Sunday, July 12, 2020

Year A Fifteenth Sunday in Ordinary Time

Readings: Isa 5:10-11; Ps 65:10-14; Rom 8:18.23; Matt 13:1-23

Receiving communion is our response to God’s Word. Receiving Christ is akin to God planting a seed of grace in us. This seed is planted to bear fruit for God’s Kingdom. This insight is revealed when, at the end of Mass, you are dismissed with words like “Go and announce the Gospel of the Lord.”1 Being sent in this way is what makes the Church truly apostolic. In Greek, “apostle” simply means one who is sent. Apostolicity is much more than a controversial and likely dubious historical claim.

Mass is the privileged place for reading, hearing, discussing, and responding to God’s word. It is how Christ continues Christ to sow the word of the Kingdom. Perhaps we can think of the Liturgy of the Word, which immediately precedes the Liturgy of the Eucharist, as the way we prepare the soil of our hearts to fruitfully receive communion. Of course, Jesus is really and truly present in the proclamation of word as he is the consecrated bread and wine. This means the readings we hear are in no way extraneous but are essential to the Eucharist. Preaching, when done well, aids our comprehension and appropriation of the divine word.

Our reading from Isaiah tells us God’s word does not return empty but accomplishes what God desires.2 Elsewhere in scripture we learn God desires “everyone to be saved and to come to knowledge of the truth.”3 As those who profess not only to believe in God but to follow his Son, each of us should ask ourselves, “What do I desire?” We then need to examine your honest answer in light of God’s desire, asking, "Is my desire God's desire?"
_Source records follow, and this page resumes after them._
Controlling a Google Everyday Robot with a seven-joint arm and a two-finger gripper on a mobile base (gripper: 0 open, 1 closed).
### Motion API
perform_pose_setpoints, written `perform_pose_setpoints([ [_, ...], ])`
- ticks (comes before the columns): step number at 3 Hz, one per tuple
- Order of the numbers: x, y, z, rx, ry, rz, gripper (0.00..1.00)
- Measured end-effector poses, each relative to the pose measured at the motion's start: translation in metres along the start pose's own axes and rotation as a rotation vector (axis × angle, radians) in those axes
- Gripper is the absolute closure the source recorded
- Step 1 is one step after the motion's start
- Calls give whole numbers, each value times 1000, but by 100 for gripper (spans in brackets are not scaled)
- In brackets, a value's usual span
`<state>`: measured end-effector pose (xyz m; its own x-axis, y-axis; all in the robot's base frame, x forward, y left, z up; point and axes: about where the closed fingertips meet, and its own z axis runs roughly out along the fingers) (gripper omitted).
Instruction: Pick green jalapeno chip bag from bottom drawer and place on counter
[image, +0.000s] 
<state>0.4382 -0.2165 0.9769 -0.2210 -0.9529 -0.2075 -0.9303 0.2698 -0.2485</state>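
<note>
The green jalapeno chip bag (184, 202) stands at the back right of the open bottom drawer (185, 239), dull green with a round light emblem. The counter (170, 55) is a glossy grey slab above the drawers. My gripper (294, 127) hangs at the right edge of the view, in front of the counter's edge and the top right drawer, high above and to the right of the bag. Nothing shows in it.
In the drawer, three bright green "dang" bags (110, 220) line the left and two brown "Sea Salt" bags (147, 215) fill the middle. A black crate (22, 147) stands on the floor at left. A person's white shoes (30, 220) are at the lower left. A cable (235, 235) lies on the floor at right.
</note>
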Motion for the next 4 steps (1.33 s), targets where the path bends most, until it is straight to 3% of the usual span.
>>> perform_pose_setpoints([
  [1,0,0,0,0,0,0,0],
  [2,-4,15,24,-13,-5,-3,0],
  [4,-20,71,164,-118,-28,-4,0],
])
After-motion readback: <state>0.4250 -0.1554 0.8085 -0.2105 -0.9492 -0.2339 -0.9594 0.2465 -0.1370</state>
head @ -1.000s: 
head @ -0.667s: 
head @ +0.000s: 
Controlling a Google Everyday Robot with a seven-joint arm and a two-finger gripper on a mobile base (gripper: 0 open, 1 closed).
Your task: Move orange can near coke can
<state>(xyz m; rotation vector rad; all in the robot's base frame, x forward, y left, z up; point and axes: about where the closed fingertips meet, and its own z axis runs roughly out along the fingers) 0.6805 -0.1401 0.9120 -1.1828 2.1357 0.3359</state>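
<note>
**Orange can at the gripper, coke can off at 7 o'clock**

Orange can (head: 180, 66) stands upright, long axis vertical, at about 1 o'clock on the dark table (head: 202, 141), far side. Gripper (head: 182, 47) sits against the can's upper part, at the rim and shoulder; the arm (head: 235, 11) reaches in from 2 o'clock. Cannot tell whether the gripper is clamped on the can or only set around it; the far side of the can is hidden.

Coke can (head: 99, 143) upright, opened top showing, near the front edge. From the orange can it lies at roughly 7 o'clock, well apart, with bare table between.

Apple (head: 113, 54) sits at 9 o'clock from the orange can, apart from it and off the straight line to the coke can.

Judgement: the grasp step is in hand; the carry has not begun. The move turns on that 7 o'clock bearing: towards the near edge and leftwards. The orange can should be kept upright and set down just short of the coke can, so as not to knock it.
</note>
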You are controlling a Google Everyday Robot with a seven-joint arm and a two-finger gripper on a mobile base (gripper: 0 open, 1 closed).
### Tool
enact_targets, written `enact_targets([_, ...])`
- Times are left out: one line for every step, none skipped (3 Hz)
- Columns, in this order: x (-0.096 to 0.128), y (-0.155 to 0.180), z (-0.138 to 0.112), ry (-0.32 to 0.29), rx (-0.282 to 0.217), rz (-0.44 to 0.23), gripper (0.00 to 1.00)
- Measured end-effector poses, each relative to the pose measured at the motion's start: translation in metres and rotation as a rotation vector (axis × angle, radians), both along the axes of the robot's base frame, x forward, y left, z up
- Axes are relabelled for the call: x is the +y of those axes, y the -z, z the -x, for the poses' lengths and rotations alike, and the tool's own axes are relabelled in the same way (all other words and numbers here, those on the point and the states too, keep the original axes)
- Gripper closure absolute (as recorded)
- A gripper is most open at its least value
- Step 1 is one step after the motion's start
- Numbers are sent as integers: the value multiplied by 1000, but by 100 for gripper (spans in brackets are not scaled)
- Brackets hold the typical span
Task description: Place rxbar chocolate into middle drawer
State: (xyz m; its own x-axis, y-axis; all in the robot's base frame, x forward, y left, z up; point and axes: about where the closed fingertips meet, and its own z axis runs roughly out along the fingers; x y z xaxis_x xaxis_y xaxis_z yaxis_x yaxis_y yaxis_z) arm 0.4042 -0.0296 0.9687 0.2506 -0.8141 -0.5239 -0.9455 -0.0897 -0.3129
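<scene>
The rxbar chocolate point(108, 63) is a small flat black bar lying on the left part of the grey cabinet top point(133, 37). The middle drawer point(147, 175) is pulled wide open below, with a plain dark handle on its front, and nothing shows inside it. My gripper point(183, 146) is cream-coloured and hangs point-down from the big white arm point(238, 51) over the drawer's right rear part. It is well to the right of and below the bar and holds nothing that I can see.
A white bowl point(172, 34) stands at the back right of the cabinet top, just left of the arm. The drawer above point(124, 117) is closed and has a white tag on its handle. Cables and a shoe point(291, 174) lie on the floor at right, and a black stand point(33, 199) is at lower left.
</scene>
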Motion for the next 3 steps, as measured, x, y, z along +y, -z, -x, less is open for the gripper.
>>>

It is worth noting that in today’s Gospel Jesus addresses a large crowd. It was so large that to effectively teach them, Jesus had to abandon the beach for a boat, which could be pushed away from the shore, creating a kind of amphitheater allowing him to address the entire crowd. These were people eager to hear this man from Nazareth.

When reading the scriptures we often miss details that are both obvious and important. What is easy to miss in today’s Gospel is how provocative Jesus’s message is in its given context. Perhaps more provocative is the Lord's reply to the question posed by his disciples concerning his reason for teaching in parables.

It seems that the concern of Jesus’s disciples about him teaching in parables is that people might fail to understand the message he intends to convey. Not only that but, as subsequent Christian history amply demonstrates, parables can be misunderstood and misapplied. Beyond this concern, there is another question that arises from what might be described as our meta-perspective. If it is God’s desire that “everyone to be saved and to come to knowledge of the truth,” does Jesus really want to hide the truth from some people?

At least from a Christian perspective, this is something of rhetorical question the answer to which is “No.” Jesus wants those who hear the word of the Kingdom, especially those who listen grudgingly and whose hearts have grown crass, to hear with new ears and understand with their hearts. In other words, he desires that upon hearing the word of the Kingdom they will repent and turn back to God and by doing so be healed.

The Sower at Sunset, by Vincent Van Gogh, 1888


Just prior to receiving communion, we humbly acknowledge our unworthiness and profess that if the Lord will but say the word we will be healed.4 Jesus speaks the word of healing as often as we ask. But to receive it we must listen. Otherwise, you are just taking it for granted, being presumptuous.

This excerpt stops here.